The type and dose of post-transplant immunosuppression in the context of non-ATG-containing, fludarabine-based RIC from HLA-identical sibling donors was recently evaluated by Piñana et al.18 The authors found similar post-transplant outcomes with either a combination of CsA and MTX or of CsA and MMF. In our study, we also observed similar outcomes in the group of patients who received MTX or MMF and CsA without ATG (data not shown), but this group had a higher risk of chronic GVHD leading to worse survivals. In the context of ATG-containing regimens, the addition of MMF or MTX to CsA did not reduce the risk of acute GVHD, but significantly increased the risk of relapse, possibly as a consequence of the relatively reduced risk of chronic GVHD, leading to worse leukemia-free and overall survival. Chronic GVHD was previously reported as a very important process mediating the GVL effect, and with a strong correlation with reduced relapse rates, mainly in the RIC setting, compensating for the lower chemotherapy dose and, thus, the lower anti-leukemic effect.24 Interestingly, despite an increased risk of chronic GVHD due to the absence of ATG, the combination of CsA and MTX or MMF was also associated with a trend towards a higher risk of relapse and lower leukemia-free and overall survival rates, in comparison with the group treated with ATG and CsA. This emphasizes that early post-transplant immunosuppression after RIC in patients with acute myeloid leukemia in first complete remission has an important impact on the equilibrium between GVL and GVHD and, therefore, on final post-transplant outcomes. The use of intermediate doses of ATG (thymoglobulin at 5 mg/kg on average) + CsA alone provided the best outcomes with a 2-year leukemia-free survival rate of 64±6% and 2-year overall survival of 67±5%.
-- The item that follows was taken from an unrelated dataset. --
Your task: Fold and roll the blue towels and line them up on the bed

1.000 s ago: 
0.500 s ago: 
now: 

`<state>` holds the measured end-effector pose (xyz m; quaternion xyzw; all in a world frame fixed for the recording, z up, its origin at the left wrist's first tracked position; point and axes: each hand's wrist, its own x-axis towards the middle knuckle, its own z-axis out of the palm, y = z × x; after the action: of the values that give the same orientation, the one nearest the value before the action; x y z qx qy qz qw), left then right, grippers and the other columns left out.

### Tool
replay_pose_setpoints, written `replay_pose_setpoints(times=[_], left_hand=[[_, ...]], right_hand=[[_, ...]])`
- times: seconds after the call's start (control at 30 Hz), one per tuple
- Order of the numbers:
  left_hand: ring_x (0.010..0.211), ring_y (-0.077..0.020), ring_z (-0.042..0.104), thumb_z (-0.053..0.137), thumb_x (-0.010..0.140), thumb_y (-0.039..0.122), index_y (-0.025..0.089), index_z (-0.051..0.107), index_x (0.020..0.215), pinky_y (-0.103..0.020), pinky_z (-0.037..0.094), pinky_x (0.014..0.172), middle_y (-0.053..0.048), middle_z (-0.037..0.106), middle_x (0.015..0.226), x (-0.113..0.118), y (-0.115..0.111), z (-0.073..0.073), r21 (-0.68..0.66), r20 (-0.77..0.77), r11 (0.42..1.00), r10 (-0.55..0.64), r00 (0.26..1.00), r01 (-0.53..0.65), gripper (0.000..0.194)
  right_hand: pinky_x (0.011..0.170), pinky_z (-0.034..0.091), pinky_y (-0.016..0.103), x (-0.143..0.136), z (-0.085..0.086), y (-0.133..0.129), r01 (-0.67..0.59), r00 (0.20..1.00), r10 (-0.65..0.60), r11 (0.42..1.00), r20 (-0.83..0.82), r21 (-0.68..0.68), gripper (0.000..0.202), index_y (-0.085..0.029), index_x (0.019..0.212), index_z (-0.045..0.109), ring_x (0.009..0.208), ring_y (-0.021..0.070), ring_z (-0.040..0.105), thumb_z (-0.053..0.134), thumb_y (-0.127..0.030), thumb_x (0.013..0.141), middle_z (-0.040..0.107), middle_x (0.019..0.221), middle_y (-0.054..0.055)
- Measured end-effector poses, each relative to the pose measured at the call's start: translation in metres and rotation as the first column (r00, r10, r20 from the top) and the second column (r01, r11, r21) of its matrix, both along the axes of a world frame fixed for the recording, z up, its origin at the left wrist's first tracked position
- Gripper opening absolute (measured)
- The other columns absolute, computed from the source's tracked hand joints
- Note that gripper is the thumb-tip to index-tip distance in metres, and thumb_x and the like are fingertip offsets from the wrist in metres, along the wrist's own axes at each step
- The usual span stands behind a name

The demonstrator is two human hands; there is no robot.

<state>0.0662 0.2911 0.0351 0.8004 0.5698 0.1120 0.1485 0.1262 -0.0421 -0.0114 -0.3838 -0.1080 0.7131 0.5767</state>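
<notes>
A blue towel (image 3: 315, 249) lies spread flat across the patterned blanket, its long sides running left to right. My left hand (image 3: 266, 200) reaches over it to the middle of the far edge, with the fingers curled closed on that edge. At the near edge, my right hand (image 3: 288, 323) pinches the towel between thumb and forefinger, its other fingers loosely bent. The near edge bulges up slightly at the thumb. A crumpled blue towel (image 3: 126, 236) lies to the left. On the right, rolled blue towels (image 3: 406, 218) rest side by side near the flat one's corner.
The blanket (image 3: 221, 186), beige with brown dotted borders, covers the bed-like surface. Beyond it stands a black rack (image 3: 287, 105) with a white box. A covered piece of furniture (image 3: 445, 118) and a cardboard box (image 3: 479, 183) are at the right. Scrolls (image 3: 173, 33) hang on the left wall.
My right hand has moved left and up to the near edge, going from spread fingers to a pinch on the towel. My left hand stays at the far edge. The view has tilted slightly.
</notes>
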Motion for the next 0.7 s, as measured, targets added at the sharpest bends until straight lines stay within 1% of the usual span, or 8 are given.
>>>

Besides indicating the role of immunosuppression, the results of our study pointed out a negative impact of older age (>60 years old) and poor cytogenetics on leukemia-free survival and overall survival. Older age was associated with a higher risk of relapse, even in this cohort of patients allografted in first complete remission. This is in accordance with previous studies demonstrating poorer results of anti-leukemic therapy in elderly patients with acute myeloid leukemia due to more aggressive biology of the disease, selection for more primitive clones, higher prevalence of multidrug resistance and lower treatment tolerability.2625 Although the frequency of poor cytogenetics increases with age, this factor was not associated with a higher risk of relapse in this series of patients but was associated with increased non-relapse mortality. An absence of impact of poor cytogenetics on relapse incidence should be considered with caution because of the limited numbers of patients with documented poor cytogenetics.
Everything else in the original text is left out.